Description of the task — Print the data once more, exactly as supplied.

The data —

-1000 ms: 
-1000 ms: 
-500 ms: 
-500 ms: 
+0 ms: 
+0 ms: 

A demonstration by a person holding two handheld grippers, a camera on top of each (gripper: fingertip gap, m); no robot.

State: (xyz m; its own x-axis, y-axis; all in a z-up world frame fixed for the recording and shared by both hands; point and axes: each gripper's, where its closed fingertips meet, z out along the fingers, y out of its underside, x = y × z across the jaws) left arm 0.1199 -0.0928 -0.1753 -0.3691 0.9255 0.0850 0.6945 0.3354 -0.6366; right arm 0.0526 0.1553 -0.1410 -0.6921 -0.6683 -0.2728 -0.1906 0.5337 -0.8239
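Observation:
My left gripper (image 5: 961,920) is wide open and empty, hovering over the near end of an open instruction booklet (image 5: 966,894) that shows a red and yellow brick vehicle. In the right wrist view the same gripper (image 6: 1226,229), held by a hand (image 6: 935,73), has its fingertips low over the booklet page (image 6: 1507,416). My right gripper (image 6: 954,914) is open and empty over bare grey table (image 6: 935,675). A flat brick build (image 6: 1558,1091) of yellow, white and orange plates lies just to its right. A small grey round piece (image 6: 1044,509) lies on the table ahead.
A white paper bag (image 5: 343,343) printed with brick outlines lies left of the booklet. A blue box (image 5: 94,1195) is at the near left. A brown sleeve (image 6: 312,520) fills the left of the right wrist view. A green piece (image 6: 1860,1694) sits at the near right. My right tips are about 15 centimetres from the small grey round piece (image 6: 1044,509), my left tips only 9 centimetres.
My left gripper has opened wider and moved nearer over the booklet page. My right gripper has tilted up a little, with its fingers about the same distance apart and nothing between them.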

Problem solution —
-1000 ms: 
-1000 ms: 
-500 ms: 
-500 ms: 
+0 ms: 
+0 ms: 

A demonstration by a person holding two handheld grippers, a camera on top of each (gripper: fingertip gap, m); no robot.

State: (xyz m; its own x-axis, y-axis; all in a z-up world frame fixed for the recording and shared by both hands; point and axes: each gripper's, where its closed fingertips meet, z out along the fingers, y out of its underside, x = y × z across the jaws) left arm 0.1199 -0.0928 -0.1753 -0.3691 0.9255 0.0850 0.6945 0.3354 -0.6366; right arm 0.0526 0.1553 -0.1410 -0.6921 -0.6683 -0.2728 -0.1906 0.5337 -0.8239
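Observation:
My left gripper (image 5: 961,920) is wide open and empty, hovering over the near end of an open instruction booklet (image 5: 966,894) that shows a red and yellow brick vehicle. In the right wrist view the same gripper (image 6: 1226,229), held by a hand (image 6: 935,73), has its fingertips low over the booklet page (image 6: 1507,416). My right gripper (image 6: 954,914) is open and empty over bare grey table (image 6: 935,675). A flat brick build (image 6: 1558,1091) of yellow, white and orange plates lies just to its right. A small grey round piece (image 6: 1044,509) lies on the table ahead.
A white paper bag (image 5: 343,343) printed with brick outlines lies left of the booklet. A blue box (image 5: 94,1195) is at the near left. A brown sleeve (image 6: 312,520) fills the left of the right wrist view. A green piece (image 6: 1860,1694) sits at the near right. My right tips are about 15 centimetres from the small grey round piece (image 6: 1044,509), my left tips only 9 centimetres.
My left gripper has opened wider and moved nearer over the booklet page. My right gripper has tilted up a little, with its fingers about the same distance apart and nothing between them.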

No further output is expected.